▶ WHAT NEEDS TO BE DONE:
Give the listing again word for word. Skip the pictures.

┄┄┄┄┄┄┄┄┄┄

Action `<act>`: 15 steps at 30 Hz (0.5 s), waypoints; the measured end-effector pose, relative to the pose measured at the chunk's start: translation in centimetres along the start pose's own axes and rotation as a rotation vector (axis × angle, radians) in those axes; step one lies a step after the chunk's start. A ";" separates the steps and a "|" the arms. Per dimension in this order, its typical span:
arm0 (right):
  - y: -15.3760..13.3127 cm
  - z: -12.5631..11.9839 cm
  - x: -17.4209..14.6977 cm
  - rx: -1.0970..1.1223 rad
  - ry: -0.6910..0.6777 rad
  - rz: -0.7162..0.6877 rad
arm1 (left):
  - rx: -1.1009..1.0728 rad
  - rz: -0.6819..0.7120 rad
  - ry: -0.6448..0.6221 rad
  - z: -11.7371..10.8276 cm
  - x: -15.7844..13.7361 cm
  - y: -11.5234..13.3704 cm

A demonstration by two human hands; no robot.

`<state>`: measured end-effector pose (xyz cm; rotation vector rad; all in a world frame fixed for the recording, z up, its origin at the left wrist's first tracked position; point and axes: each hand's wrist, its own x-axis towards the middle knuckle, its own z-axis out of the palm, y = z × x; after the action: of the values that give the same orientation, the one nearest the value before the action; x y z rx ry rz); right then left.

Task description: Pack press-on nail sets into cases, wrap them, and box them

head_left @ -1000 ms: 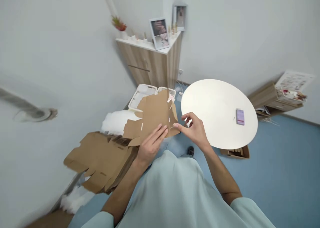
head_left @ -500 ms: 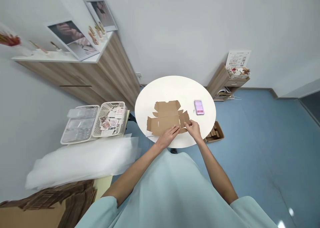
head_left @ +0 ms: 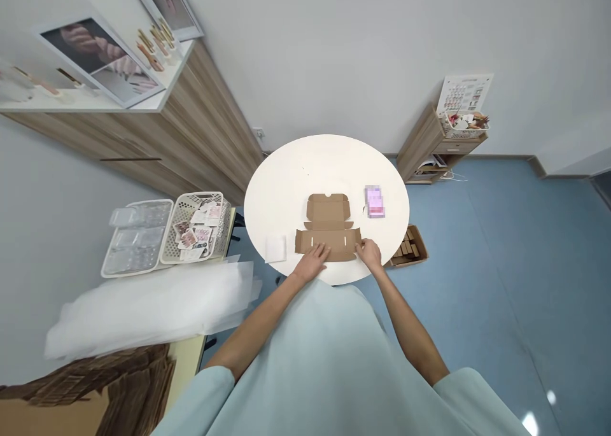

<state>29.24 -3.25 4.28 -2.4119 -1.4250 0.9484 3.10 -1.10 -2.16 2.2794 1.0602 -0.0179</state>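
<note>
A brown cardboard box blank [head_left: 328,213] lies unfolded on the white oval table [head_left: 281,181], its lid part toward the far side and its side flaps partly raised. My left hand [head_left: 311,262] rests flat on the blank's near left part, fingers stretched out. At the right end, my right hand [head_left: 369,254] pinches the side flap between thumb and fingers. Right of the blank lies a pink and purple item [head_left: 375,202], blurred out. A white square sheet or pouch [head_left: 275,249] lies to the left of the blank.
On the left stand a white basket of cards [head_left: 195,229], a basket of clear plastic packs [head_left: 138,239], white wrapping sheets [head_left: 153,309] and stacked flat cardboard [head_left: 138,385]. An open carton [head_left: 411,248] sits on the floor at right, near a small wooden cabinet [head_left: 422,143].
The blank has turned straighter, and its lid's side flaps are folded in. My left hand has slid left along it. The white square, mostly covered before, now shows.
</note>
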 end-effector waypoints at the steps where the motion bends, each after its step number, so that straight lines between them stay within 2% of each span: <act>1: -0.3 -0.2 0.1 -0.027 0.027 -0.013 | -0.017 -0.028 0.015 -0.1 -0.4 -0.6; 5: -2.9 -1.0 1.0 -0.114 0.114 -0.115 | -0.097 -0.150 0.045 -0.7 -1.6 -2.3; 10: -7.3 -0.5 3.5 -0.139 -0.052 -0.135 | -0.178 -0.238 0.076 -1.4 -1.7 -2.4; 13: -8.5 0.6 4.9 -0.157 -0.126 -0.116 | -0.206 -0.264 0.061 -1.9 -1.7 -2.2; 15: -8.6 1.4 5.5 -0.140 -0.143 -0.150 | -0.226 -0.279 0.054 -2.2 -1.8 -2.2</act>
<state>24.05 5.60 4.69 -2.3315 -1.7500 1.0353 -0.21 -0.09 -1.05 1.9272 1.3305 0.0473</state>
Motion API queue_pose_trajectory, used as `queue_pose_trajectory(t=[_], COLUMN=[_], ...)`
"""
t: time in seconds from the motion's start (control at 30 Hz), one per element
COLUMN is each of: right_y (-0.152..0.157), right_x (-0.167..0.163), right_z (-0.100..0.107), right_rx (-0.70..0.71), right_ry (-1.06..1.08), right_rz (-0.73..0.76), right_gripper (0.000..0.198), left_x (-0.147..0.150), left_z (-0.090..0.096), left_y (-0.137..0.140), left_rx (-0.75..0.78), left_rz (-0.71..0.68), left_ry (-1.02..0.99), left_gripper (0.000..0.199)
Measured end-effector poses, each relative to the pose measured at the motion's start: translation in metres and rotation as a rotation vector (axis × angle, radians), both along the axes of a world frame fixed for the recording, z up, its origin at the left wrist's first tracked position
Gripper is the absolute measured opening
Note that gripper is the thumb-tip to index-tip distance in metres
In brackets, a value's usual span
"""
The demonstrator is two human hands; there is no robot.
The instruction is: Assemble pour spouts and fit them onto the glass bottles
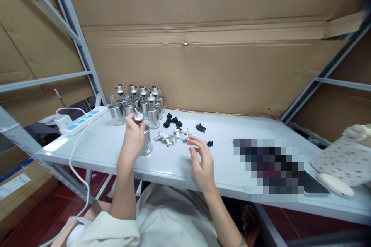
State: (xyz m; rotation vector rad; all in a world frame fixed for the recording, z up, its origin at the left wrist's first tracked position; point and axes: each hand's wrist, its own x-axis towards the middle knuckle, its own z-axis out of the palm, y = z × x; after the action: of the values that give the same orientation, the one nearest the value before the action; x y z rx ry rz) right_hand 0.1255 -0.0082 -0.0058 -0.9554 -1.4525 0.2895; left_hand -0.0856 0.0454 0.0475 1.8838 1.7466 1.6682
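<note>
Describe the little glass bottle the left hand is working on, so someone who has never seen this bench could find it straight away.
Start at the white table and find the cluster of finished bottles at its back left, beside the power strip. Just in front of them, one glass bottle stands apart, gripped at its top by the left hand. Only this one is held.

Left hand (133, 136) raised, fingers apparently curled closed; right hand (203, 160) hovers, fingers loosely spread.

Packing workshop, steel racking (72, 23), cardboard sheets (203, 65), white worktable (174, 162)
</note>
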Motion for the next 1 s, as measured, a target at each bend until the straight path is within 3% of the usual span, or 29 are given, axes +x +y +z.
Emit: queue_pose_trajectory(t=[0.13, 0.37, 0.7, 1.0], right_y=[0.001, 0.000, 0.001, -0.001], right_x=[0.000, -0.001, -0.001, -0.001], right_z=[0.000, 0.002, 0.001, 0.000], right_rx=[-0.034, -0.052, -0.133, -0.195], right_ry=[-0.022, -0.027, -0.055, -0.074], right_rz=[0.014, 0.022, 0.048, 0.067], right_gripper=[0.019, 0.018, 0.019, 0.020], left_x=[-0.021, -0.036, -0.056, -0.056], left_z=[0.012, 0.018, 0.026, 0.013], left_y=[0.029, 0.071, 0.116, 0.124], left_rx=[-0.142, -0.152, -0.183, -0.102], left_rz=[0.049, 0.190, 0.036, 0.068], left_ry=[0.066, 0.306, 0.458, 0.392], left_gripper=[0.038, 0.041, 0.038, 0.045])
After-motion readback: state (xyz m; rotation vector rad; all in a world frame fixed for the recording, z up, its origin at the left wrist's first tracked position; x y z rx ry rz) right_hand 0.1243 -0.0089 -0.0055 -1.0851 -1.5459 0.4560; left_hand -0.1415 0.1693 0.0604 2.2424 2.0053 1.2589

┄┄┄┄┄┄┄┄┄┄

▶ RESPONSE TO THIS EXERCISE:
Action `<act>`: 15 steps at 30 Hz (0.5 s), waypoints; the measured end-effector pose, relative to the pose measured at the chunk's start: translation in centimetres along the start pose's own axes and rotation as a rotation vector (axis × angle, radians) in those axes; step one lies a step after the chunk's start. A ";" separates the steps and a "|" the arms. Per dimension in this order, its typical span:
arm0 (right):
  - y: -15.3760..13.3127 cm
  - z: -12.5631..11.9839 cm
  - x: -17.4209..14.6977 cm
  - rx: -1.0970..1.1223 rad
  - ry: -0.6910..0.6777 rad
  - rz: -0.7162..0.6877 rad
arm1 (left):
  - rx: -1.1009..1.0728 rad
  - rz: -0.6819..0.7120 rad
  - ry: -0.6448..0.6221 rad
  - z: -11.7371..10.8276 cm
  - x: -15.7844..13.7361 cm
  - y: -11.5234..13.3704 cm

A demonstration by two human hands; no robot.

`<state>`: measured end-effector pose (xyz cm; rotation vector rad; all in a world frame fixed for the recording, z up, its origin at the left wrist's first tracked position; point and axes: each hand's wrist, its own x-axis towards the middle knuckle, its own z-axis out of the palm, y = z × x; after the action: of the values that give the same orientation, the one nearest the value before the action; x y z rx ry rz); right then left.

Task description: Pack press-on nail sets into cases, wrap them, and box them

head_left @ -1000 ms: 
head_left @ -500 ms: 
head_left @ +0 ms: 

<state>29.24 -3.25 4.28 -2.4119 -1.4250 0.9484 3.10 -1.10 -2.16 2.2794 1.0602 -0.0179</state>
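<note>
A brown cardboard box blank [head_left: 328,213] lies unfolded on the white oval table [head_left: 281,181], its lid part toward the far side and its side flaps partly raised. My left hand [head_left: 311,262] rests flat on the blank's near left part, fingers stretched out. At the right end, my right hand [head_left: 369,254] pinches the side flap between thumb and fingers. Right of the blank lies a pink and purple item [head_left: 375,202], blurred out. A white square sheet or pouch [head_left: 275,249] lies to the left of the blank.
On the left stand a white basket of cards [head_left: 195,229], a basket of clear plastic packs [head_left: 138,239], white wrapping sheets [head_left: 153,309] and stacked flat cardboard [head_left: 138,385]. An open carton [head_left: 411,248] sits on the floor at right, near a small wooden cabinet [head_left: 422,143].
The blank has turned straighter, and its lid's side flaps are folded in. My left hand has slid left along it. The white square, mostly covered before, now shows.
</note>
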 end-effector waypoints at the steps where the motion bends, each after its step number, so that straight lines between them stay within 2% of each span: <act>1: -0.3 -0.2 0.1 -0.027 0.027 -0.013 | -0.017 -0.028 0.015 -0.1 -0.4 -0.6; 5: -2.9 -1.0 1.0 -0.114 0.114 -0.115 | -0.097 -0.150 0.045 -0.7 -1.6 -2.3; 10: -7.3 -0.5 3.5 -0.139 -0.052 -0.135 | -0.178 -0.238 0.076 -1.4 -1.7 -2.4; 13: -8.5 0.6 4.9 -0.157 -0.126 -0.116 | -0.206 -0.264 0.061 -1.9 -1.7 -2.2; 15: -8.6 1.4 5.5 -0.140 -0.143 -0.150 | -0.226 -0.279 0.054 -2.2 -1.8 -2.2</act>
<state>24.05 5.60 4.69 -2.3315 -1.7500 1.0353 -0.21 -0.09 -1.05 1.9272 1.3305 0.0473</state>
Motion API queue_pose_trajectory, used as `queue_pose_trajectory(t=[_], COLUMN=[_], ...)`
"""
t: time in seconds from the motion's start (control at 30 Hz), one per element
COLUMN is each of: right_y (-0.152..0.157), right_x (-0.167..0.163), right_z (-0.100..0.107), right_rx (-0.70..0.71), right_ry (-1.06..1.08), right_rz (-0.73..0.76), right_gripper (0.000..0.198), left_x (-0.147..0.150), left_z (-0.090..0.096), left_y (-0.137..0.140), left_rx (-0.75..0.78), left_rz (-0.71..0.68), left_ry (-1.02..0.99), left_gripper (0.000..0.199)
Measured end-effector poses, each relative to the pose measured at the motion's start: translation in metres and rotation as a rotation vector (axis × angle, radians), both along the axes of a world frame fixed for the recording, z up, its origin at the left wrist's first tracked position
Gripper is the absolute measured opening
Note that gripper is the thumb-tip to index-tip distance in metres
In brackets, a value's usual span
"""
The demonstrator is two human hands; there is no robot.
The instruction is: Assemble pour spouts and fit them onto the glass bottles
State: (xyz m; rotation vector rad; all in a world frame fixed for the recording, z up, its origin at the left wrist's first tracked position; point and axes: each hand's wrist, its own x-axis towards the middle knuckle, its own z-axis out of the palm, y = z × x; after the action: of the values that give the same orientation, the one nearest the value before the action; x y z rx ry rz) right_hand 0.1255 -0.0082 -0.0058 -0.9554 -1.4525 0.2895; left_hand -0.0856 0.0454 0.0475 1.8838 1.7466 1.6682
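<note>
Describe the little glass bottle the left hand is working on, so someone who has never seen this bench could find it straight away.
Start at the white table and find the cluster of finished bottles at its back left, beside the power strip. Just in front of them, one glass bottle stands apart, gripped at its top by the left hand. Only this one is held.

Left hand (133, 136) raised, fingers apparently curled closed; right hand (203, 160) hovers, fingers loosely spread.

Packing workshop, steel racking (72, 23), cardboard sheets (203, 65), white worktable (174, 162)
</note>
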Motion for the next 1 s, as measured, a target at each bend until the straight path is within 3% of the usual span, or 29 are given, axes +x +y +z.
Emit: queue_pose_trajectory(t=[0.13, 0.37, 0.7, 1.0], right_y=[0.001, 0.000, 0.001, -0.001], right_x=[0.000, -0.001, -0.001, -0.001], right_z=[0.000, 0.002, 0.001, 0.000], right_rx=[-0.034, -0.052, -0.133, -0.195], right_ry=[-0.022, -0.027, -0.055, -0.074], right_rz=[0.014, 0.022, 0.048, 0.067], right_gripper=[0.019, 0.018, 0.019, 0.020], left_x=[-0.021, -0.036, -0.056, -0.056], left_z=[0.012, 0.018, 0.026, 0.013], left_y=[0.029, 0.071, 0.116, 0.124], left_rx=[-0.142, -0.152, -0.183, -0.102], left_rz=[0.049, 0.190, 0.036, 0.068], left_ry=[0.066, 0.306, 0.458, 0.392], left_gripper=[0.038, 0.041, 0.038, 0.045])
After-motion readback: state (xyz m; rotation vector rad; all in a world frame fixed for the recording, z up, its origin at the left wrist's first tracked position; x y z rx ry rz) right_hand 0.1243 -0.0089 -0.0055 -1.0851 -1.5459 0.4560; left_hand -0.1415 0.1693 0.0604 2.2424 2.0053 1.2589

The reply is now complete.